Welcome to Issue 4 of Volume 2: Pink!

Think of Japanese street fashion. Now, think of Harajuku. What comes to mind? Maybe it’s groups of teens in over-the-top outfits? Maybe it’s shop after shop on Takeshita Street filled to the brim with the latest trends? But most likely it’s… the colour pink! Harajuku has carried a cutesy, feminine image with it since it debuted on the world stage in the 90s. But how has kawaii fashion and its relation to pink transformed since then? Do the fashionistas who frequent the streets of Harajuku still wear all things pink?

When talking about Japanese street fashion on The COMM, we don’t use the term “Harajuku fashion” as it conjures up a stereotypical image of pink: it’s “fluffy, feminine, and cute”, and usually worn by Japanese teenage girls. It’s true that many of these street fashion lovers wear head-to-toe pink co-ords—but street fashion encompasses a variety of styles that we want to represent.
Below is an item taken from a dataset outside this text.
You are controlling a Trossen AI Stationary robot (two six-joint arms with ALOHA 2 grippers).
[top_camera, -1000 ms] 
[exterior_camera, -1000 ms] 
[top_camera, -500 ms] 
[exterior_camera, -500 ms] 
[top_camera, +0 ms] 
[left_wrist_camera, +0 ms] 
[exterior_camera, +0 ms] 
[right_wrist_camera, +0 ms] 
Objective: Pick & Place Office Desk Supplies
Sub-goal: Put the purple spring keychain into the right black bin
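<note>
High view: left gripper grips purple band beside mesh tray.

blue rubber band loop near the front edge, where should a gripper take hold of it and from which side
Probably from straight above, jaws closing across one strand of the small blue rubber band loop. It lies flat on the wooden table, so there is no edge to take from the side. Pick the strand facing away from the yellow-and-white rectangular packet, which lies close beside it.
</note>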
In this issue, we want to look at the idea of “Harajuku” that is typically held in the current popular imagination and maybe help bring it up-to-date.
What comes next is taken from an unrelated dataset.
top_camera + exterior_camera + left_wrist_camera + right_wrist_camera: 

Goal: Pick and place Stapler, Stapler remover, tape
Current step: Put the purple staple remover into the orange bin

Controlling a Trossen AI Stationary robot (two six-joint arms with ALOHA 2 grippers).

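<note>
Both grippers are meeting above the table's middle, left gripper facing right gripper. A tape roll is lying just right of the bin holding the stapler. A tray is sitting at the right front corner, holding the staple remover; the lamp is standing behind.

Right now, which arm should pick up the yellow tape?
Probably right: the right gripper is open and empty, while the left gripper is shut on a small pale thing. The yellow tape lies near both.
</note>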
We’ve divided this issue into two parts:

Traditional Pink and Alternative Pink.

Traditional Pink celebrates the idea of pink we are probably more familiar with. We feature fashionistas of pink—the people who embrace the colour in their wardrobe in that wholesome kawaii aesthetic that we know and love. We also spotlight the producers of pink—the shops that embody pink as their brand aesthetic. Not only do they sell pink items, they take it to the next level with their shop decor. Pink, pink, and more pink—just the way we’ve always loved it!
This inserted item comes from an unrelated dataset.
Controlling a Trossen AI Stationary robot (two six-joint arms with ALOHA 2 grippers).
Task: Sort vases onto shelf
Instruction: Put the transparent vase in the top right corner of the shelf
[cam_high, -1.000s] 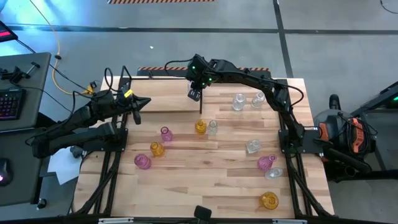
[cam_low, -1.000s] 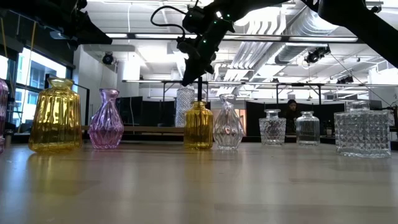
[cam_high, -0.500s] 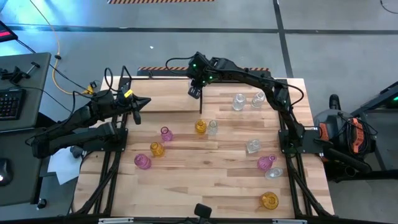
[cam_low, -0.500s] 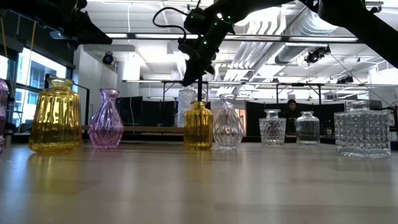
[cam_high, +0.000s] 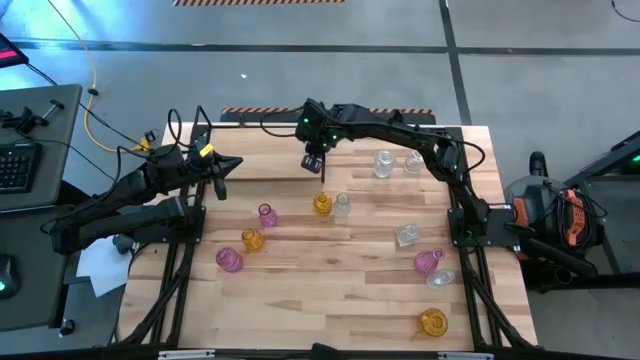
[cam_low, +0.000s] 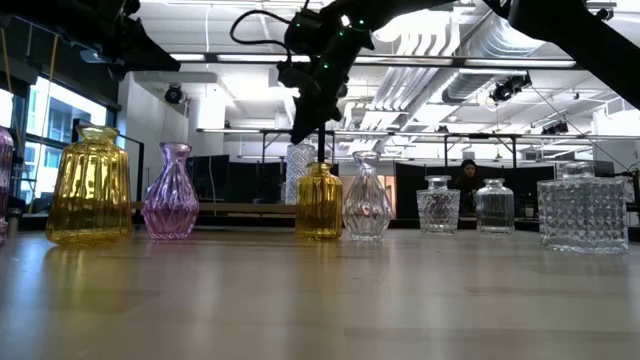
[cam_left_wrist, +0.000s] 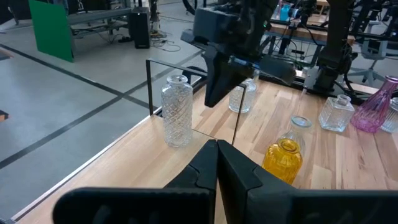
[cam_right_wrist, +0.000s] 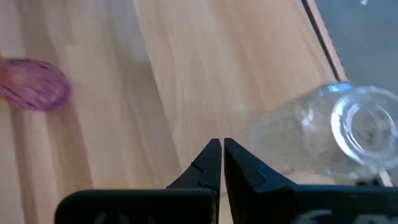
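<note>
Right end effector (cam_high: 314, 163) hung above the far middle of the desk (cam_high: 330, 290), over the shelf (cam_high: 270, 165), fingers clenched together and gripping nothing. Its wrist view looked down on pale wood, a clear vase (cam_right_wrist: 323, 134) beside the black rod edge, and a pink blur off to one side.

In the left wrist view that clear, diamond-cut vase (cam_left_wrist: 176, 111) stood upright on the shelf board near a black corner post, with the right arm's end effector (cam_left_wrist: 219, 93) above and just past it.

Left end effector (cam_high: 222, 165) waited at the left edge of the desk, near the shelf's left end, fingers (cam_left_wrist: 214, 171) pressed shut and empty.

The other vases stood on the desk, off the shelf:
- amber vase (cam_high: 322, 204) and a clear one (cam_high: 342, 204) just beside each other, mid-desk, near the shelf's front
- pink vase (cam_high: 267, 215), amber (cam_high: 252, 240) and pink (cam_high: 229, 261) in a slanting run on the left
- two clear vases (cam_high: 384, 164) (cam_high: 415, 160) at the far right
- clear vase (cam_high: 406, 235), pink (cam_high: 428, 262), clear (cam_high: 439, 279) on the right
- amber vase (cam_high: 432, 322) alone at the near right

Low view: all visible vases upright. A large amber one (cam_low: 88, 186) and a pink one (cam_low: 170, 192) stood to the left, an amber (cam_low: 319, 201) and clear pair at centre.
</note>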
Alternative Pink acts as a contrast to Traditional Pink by showcasing community members who chose to do it a bit differently. We also have some concept shoots that explore the possibilities outside of the typical image of “Harajuku fashion”. Many influencers have been cultivating alternative points of view to show the rest of the world the variety of styles the community has to offer. By showcasing the various interpretations of “pink”, we want to offer an imaginative idea of the Neo Harajuku Girl. With such a rigid, out-dated understanding of the former Harajuku Girl (thanks Gwen!), doesn’t she deserve an update?

We know that our COMMunity members love the colour pink! It’s a fun, stand-out colour that really brightens up any co-ord. Unfortunately, it’s also seen as a childish colour that many people look down on if you wear it past the age of 13. But The COMM is here as a platform to encourage you to wear what you like, and we totally understand your love of pink! Be sure to use #thecommoffline to show us your pink outfits and we will repost them on our Instagram story!

We hope this issue will unite everyone to think pink!